The VerdictNode is always a leaf node and must not be the root node of your DAG. The verdict node contains no additional logic, and simply returns the determined score based on the specified verdict.

from typing import Union
from deepeval.metrics.dag import BaseNode
from deepeval.metrics import GEval

class VerdictNode(BaseNode):
    verdict: Union[str, bool]
    score: int
    child: Union[GEval, BaseNode]

There are ONE mandatory TWO optional parameters when creating a VerdictNode:

• verdict: a string OR boolean representing the possible outcomes of the previous parent node. It must be a string if the parent is a NonBinaryJudgementNode, else boolean if the parent is a BinaryJudgementNode.
• [Optional] score: a integer between 0 - 10 that determines the final score of your DAGMetric based on the specified verdict value.

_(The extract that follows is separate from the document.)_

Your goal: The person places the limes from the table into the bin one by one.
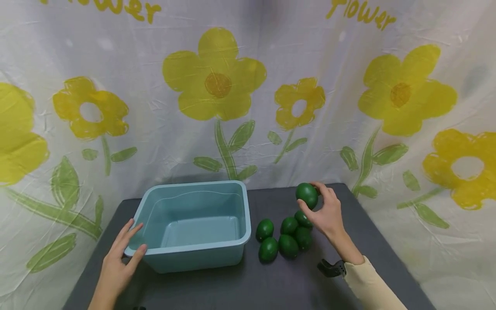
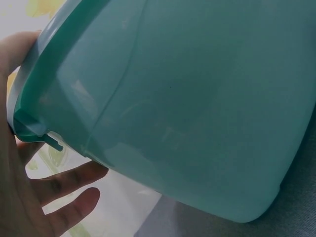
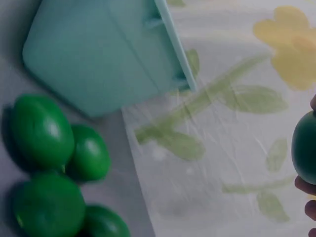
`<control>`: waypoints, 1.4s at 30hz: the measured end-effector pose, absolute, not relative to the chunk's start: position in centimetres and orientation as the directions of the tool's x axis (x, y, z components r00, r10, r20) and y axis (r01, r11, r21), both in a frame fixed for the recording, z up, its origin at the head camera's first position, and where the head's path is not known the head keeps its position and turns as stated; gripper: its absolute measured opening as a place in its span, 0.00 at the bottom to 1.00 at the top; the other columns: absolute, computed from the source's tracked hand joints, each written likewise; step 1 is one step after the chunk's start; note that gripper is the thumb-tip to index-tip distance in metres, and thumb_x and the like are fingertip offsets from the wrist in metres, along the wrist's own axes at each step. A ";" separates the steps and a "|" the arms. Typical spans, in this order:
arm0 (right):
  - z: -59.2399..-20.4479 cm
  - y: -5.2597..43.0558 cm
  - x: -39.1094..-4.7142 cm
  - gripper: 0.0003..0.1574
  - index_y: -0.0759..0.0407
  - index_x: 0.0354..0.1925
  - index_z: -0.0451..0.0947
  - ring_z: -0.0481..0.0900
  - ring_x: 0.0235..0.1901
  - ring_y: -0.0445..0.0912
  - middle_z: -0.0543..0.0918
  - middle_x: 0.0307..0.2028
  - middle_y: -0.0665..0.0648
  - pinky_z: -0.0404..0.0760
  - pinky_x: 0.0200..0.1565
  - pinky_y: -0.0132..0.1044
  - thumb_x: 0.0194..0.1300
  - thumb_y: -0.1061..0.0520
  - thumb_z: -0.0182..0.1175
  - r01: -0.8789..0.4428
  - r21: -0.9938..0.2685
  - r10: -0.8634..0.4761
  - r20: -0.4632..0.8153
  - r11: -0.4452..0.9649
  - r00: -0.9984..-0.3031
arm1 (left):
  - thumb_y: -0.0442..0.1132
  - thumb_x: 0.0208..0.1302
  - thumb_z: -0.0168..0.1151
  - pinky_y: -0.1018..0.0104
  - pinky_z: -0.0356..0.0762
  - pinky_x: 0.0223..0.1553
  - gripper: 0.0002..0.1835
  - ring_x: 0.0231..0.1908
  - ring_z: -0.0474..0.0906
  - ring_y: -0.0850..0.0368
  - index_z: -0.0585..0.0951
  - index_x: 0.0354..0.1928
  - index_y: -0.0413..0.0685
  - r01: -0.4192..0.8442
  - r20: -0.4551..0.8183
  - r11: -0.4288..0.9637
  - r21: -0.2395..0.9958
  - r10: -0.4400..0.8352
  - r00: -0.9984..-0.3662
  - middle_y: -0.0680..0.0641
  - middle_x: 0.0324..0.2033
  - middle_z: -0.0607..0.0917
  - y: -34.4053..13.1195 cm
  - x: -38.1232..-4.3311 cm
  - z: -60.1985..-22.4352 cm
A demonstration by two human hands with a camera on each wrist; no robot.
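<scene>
Dark-grey tabletop [image 1: 271,284]: your right hand [image 1: 327,214] holds a glossy green oval fruit [image 1: 306,194]; slack pinch could drop it. Left hand [image 1: 118,265], spread, touches pale-blue rectangular plastic tub [image 1: 193,260], near left.

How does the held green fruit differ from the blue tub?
The fruit is dark green and rounded; the tub is pale blue and boxy. The fruit is much smaller than the tub. The right hand holds the fruit up; the tub stands on the table. Both look smooth.

Right of the left fingers [image 1: 121,237], a tub [image 1: 197,259]; between the right fingers [image 1: 329,196], a fruit [image 1: 306,195]; below these, other fruits [image 1: 288,246].
</scene>
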State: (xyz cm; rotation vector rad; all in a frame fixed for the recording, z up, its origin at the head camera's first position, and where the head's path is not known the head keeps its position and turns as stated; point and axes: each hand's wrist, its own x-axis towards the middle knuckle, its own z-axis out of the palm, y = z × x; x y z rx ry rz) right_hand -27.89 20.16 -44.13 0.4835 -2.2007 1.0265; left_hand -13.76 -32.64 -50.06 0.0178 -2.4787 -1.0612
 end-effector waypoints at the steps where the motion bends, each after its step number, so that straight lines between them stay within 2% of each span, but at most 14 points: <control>1: -44.2 19.8 -27.9 0.31 0.61 0.60 0.81 0.78 0.41 0.55 0.83 0.44 0.64 0.74 0.37 0.50 0.60 0.56 0.75 -0.570 -0.541 -0.058 0.692 0.618 -0.719 | 0.42 0.76 0.66 0.16 0.60 0.60 0.31 0.81 0.48 0.59 0.72 0.78 0.55 0.161 0.393 0.706 0.690 -0.179 -0.902 0.46 0.83 0.59 -32.7 -13.7 -50.0; 6: -44.3 18.4 -27.8 0.32 0.62 0.60 0.81 0.78 0.41 0.55 0.83 0.44 0.64 0.74 0.38 0.49 0.59 0.55 0.76 -0.587 -0.552 -0.077 0.686 0.593 -0.723 | 0.42 0.76 0.66 0.16 0.60 0.60 0.31 0.79 0.45 0.73 0.72 0.78 0.54 0.158 0.390 0.704 0.693 -0.181 -0.903 0.45 0.83 0.59 -32.8 -13.6 -50.0; 21: -44.1 15.3 -27.5 0.33 0.60 0.62 0.80 0.78 0.43 0.56 0.82 0.45 0.63 0.78 0.40 0.53 0.61 0.53 0.75 -0.593 -0.576 -0.108 0.660 0.563 -0.744 | 0.40 0.74 0.68 0.17 0.62 0.61 0.31 0.77 0.46 0.78 0.73 0.77 0.54 0.182 0.416 0.704 0.687 -0.175 -0.892 0.48 0.82 0.60 -32.7 -14.0 -50.3; 27: -44.2 12.8 -27.4 0.33 0.59 0.62 0.81 0.79 0.43 0.55 0.81 0.45 0.63 0.78 0.40 0.53 0.61 0.51 0.74 -0.608 -0.599 -0.123 0.652 0.521 -0.748 | 0.41 0.74 0.68 0.17 0.62 0.62 0.31 0.76 0.47 0.79 0.74 0.76 0.53 0.188 0.426 0.704 0.685 -0.178 -0.887 0.44 0.82 0.62 -32.7 -13.8 -50.2; 32: -43.7 10.1 -27.5 0.33 0.59 0.62 0.81 0.79 0.45 0.56 0.82 0.47 0.62 0.80 0.43 0.56 0.62 0.48 0.74 -0.624 -0.611 -0.154 0.643 0.486 -0.750 | 0.40 0.74 0.68 0.17 0.61 0.62 0.31 0.76 0.47 0.79 0.74 0.76 0.53 0.192 0.437 0.706 0.682 -0.182 -0.881 0.47 0.82 0.61 -32.9 -13.9 -50.0; 42: -43.6 6.2 -27.4 0.34 0.57 0.63 0.81 0.79 0.46 0.53 0.82 0.48 0.59 0.79 0.43 0.50 0.63 0.47 0.73 -0.628 -0.632 -0.225 0.601 0.454 -0.767 | 0.40 0.74 0.68 0.18 0.60 0.64 0.31 0.76 0.47 0.81 0.74 0.77 0.54 0.207 0.445 0.704 0.680 -0.172 -0.879 0.43 0.81 0.63 -32.7 -13.8 -50.3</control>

You must provide a score if g_eval is None.
• [Optional] child: a BaseNode OR any BaseMetric, including GEval metric instances. If the score is not provided, the DAGMetric will use this provided child to run the provided BaseMetric instance to calculate a score, OR propagate the DAG execution to the BaseNode child.

caution

You must provide score or child, but not both.

How Is It Calculated?

The DAGMetric score is determined by traversing the custom decision tree in topological order, using any evaluation models along the way to perform judgements to determine which path to take.